Wie berichtet, tobt der Streit um das Bauvorhaben seit einigen Monaten. Ein Höhepunkt war erreicht, als Lelbach mit einer Klage gegen die Stadt drohte. Der Grund: Eine Verwaltungsmitarbeiterin habe ihm bereits die Befreiung schriftlich in Aussicht gestellt. Lelbach hatte im Oktober seinen Bauantrag gestellt. Am Donnerstag sagte er zur MAZ, er nehme das Abstimmungsergebnis „mit Bedauern“ zur Kenntnis. Aber: „Zuständig für mich ist die Verwaltung. Ich habe mit dem Oberbürgermeister in naher Zukunft ein Gespräch.“

Jakobs: „Das Votum hat allenfalls appellativen Charakter.“

Kurz vor der Abstimmung war Oberbürgermeister Jann Jakobs (SPD) noch ans Rednerpult geeilt. In einem Statement teilte er den Stadtverordneten mit, dass das Votum „keinen bindenden, sondern allenfalls appellativen Charakter“ haben.

Mit dieser Auffassung erntet er Widerspruch. So verweist SPD-Fraktionsvize Pete Heuer auf die Rolle der Stadtverordneten als „Satzungsgeber“ eines B-Plans.

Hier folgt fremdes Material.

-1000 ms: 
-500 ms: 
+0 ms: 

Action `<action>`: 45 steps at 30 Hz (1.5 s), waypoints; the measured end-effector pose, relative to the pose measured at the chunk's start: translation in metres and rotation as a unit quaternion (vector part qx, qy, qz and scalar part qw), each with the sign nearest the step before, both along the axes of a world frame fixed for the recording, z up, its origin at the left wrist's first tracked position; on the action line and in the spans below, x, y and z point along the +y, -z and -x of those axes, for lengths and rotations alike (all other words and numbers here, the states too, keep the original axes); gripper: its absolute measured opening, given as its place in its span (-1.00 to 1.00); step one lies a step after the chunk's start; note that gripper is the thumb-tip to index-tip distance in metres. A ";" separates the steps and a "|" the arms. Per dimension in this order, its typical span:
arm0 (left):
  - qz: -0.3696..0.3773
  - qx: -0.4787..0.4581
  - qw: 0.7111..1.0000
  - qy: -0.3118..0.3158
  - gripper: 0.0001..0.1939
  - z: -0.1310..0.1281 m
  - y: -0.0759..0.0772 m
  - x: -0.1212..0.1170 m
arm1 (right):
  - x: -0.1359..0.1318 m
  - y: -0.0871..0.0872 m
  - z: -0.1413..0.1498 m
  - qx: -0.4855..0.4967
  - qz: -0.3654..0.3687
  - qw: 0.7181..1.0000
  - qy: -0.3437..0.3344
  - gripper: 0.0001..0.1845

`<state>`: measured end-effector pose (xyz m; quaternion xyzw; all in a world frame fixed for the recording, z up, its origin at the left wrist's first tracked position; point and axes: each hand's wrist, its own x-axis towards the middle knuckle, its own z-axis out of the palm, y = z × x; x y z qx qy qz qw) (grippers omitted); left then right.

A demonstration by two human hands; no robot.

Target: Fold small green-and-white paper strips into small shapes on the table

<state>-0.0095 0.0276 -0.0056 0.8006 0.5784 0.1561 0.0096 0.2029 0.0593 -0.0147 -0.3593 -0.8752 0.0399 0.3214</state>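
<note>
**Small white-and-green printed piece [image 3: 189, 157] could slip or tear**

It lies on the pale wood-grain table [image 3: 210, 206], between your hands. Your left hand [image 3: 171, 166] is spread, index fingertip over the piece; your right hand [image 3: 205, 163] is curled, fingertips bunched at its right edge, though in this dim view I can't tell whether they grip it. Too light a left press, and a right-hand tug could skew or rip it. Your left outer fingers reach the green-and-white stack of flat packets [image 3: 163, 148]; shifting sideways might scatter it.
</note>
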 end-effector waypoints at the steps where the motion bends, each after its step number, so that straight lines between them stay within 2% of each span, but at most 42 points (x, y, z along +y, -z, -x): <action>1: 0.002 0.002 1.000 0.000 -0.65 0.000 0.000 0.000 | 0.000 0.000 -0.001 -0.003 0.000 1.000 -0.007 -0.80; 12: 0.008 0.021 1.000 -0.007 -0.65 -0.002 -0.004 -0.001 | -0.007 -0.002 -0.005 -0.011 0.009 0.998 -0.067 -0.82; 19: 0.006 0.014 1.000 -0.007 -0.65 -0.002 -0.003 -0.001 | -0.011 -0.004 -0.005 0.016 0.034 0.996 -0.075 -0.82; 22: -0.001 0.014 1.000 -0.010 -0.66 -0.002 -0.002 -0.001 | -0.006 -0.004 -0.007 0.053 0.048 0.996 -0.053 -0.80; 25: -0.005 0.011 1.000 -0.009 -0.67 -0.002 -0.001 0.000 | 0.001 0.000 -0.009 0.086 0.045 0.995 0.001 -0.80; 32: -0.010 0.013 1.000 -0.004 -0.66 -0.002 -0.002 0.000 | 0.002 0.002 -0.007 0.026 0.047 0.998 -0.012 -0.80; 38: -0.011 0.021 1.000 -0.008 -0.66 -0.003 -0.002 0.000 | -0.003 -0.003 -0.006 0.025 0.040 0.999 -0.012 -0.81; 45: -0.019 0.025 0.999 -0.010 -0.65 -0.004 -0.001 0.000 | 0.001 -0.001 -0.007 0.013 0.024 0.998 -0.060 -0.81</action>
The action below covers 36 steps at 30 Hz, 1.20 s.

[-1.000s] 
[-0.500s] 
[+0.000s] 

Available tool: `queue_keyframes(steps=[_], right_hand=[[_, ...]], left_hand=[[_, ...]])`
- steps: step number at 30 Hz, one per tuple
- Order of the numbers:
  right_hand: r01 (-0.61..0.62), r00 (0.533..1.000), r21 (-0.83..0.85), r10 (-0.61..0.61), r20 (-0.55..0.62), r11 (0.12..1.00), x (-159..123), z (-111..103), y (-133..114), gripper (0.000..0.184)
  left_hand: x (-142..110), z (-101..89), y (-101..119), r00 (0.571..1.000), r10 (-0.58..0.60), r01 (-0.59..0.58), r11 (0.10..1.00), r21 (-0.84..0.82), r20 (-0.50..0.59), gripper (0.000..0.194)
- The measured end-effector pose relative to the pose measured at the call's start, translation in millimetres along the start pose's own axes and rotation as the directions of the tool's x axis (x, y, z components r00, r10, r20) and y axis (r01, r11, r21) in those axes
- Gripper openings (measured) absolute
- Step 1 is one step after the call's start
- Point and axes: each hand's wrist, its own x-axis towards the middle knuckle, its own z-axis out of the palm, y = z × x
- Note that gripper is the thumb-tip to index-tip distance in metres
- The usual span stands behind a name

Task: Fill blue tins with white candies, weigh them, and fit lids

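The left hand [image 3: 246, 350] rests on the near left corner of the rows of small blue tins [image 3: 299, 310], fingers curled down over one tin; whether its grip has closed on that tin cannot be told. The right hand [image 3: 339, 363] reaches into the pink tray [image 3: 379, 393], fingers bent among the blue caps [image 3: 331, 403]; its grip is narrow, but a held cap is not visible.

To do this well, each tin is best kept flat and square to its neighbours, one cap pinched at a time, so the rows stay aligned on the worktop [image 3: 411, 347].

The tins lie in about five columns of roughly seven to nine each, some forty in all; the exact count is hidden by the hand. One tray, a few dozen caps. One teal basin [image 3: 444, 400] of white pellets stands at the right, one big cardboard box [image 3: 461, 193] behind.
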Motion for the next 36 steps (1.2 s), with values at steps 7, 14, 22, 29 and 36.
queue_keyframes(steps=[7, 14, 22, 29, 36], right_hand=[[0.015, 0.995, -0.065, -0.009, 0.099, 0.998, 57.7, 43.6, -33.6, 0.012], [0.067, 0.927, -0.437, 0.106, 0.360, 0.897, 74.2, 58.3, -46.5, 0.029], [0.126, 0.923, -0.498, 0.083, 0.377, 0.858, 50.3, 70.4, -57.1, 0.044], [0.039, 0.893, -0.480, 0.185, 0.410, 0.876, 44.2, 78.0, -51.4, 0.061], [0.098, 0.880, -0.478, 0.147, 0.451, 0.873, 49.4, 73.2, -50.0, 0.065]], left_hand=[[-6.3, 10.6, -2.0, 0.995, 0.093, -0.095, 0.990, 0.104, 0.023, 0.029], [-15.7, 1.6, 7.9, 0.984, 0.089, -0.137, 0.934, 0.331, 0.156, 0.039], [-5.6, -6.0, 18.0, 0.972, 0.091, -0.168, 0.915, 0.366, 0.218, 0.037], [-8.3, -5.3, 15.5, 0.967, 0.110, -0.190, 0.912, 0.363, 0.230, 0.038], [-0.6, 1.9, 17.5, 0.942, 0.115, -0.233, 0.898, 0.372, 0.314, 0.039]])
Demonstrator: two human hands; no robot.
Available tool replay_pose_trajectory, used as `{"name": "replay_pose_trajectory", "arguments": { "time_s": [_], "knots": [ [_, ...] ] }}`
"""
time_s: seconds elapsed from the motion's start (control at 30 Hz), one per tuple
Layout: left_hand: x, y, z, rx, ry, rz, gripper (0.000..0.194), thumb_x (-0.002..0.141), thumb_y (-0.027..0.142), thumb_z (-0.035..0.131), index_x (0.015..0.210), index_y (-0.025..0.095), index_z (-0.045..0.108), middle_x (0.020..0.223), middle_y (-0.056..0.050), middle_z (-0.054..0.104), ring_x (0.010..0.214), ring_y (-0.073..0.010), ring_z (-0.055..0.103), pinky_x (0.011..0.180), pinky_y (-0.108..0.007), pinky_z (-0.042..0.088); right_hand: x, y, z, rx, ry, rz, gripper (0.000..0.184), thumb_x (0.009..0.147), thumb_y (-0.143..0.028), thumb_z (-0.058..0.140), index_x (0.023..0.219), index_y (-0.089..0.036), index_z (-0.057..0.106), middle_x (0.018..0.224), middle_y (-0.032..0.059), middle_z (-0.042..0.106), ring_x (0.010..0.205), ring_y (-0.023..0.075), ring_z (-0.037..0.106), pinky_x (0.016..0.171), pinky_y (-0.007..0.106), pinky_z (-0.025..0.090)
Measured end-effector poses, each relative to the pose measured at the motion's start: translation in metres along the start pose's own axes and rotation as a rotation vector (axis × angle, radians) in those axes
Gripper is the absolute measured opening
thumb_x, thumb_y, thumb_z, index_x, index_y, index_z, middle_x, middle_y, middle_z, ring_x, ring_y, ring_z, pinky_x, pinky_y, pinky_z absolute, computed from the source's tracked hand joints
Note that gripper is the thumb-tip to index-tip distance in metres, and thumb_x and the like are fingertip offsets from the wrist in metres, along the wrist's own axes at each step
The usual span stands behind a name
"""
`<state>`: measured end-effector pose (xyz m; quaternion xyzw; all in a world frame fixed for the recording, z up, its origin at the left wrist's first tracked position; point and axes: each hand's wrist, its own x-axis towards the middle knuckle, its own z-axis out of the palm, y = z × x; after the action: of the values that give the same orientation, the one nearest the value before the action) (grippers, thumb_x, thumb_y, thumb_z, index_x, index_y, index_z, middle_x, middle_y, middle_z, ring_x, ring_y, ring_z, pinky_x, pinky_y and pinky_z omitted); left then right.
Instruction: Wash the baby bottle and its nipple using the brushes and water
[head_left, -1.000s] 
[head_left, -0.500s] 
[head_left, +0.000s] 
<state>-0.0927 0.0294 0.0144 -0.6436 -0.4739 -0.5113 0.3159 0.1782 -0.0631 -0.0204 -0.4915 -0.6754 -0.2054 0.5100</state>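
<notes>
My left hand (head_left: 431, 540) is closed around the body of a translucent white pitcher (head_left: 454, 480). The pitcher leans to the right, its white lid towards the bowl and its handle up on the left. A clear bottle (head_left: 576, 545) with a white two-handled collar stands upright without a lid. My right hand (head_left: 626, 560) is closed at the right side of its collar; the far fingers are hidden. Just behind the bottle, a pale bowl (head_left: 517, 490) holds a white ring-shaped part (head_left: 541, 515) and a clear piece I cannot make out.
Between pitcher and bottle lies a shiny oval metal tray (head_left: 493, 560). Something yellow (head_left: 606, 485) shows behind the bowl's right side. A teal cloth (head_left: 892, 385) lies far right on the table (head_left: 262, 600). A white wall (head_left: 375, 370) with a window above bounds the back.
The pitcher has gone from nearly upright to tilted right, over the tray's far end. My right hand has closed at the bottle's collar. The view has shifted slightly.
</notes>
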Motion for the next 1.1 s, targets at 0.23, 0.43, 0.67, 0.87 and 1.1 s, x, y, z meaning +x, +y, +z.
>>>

Deshalb müsste die Verwaltung die Meinung der Kommunalvertreter berücksichtigen. „Die beabsichtigte Befreiung würde den Grundzügen der Bauleitplanung widersprechen“, argumentiert Heuer, der eine Umplanung empfiehlt.

Lelbachs Bauantrag wird derzeit bearbeitet

„Die Stadtverordneten können zwar den B-Plan gestalten,“ erklärt hingegen Stadtsprecher Jan Brunzlow. „Sie können aber nicht in das Geschäft der laufenden Verwaltung eingreifen. Eine Baugenehmigung ist ein solches Anliegen.“ Lelbachs Bauantrag wird derzeit bearbeitet und dahingehend geprüft, ob das Vorhaben unter Paragraf 31 Baugesetzbuch fällt. Dieser definiert Ausnahme und Befreiungen.

Saskia Hüneke (Bündnisgrüne) hält eine Befreiung im konkreten Fall – gerade vor dem Hintergrund des Paragrafen 31 – für unzulässig. „Sie wäre zum Beispiel städtebaulich bedenklich, da das Größenverhältnis der Bauten an der Brauenstraße und im Kontext zum benachbarten Museum Barberini empfindlich gestört wäre“ Sie warnt davor, die Stadtverordneten in ihrem politischen Willen hier zu missachten.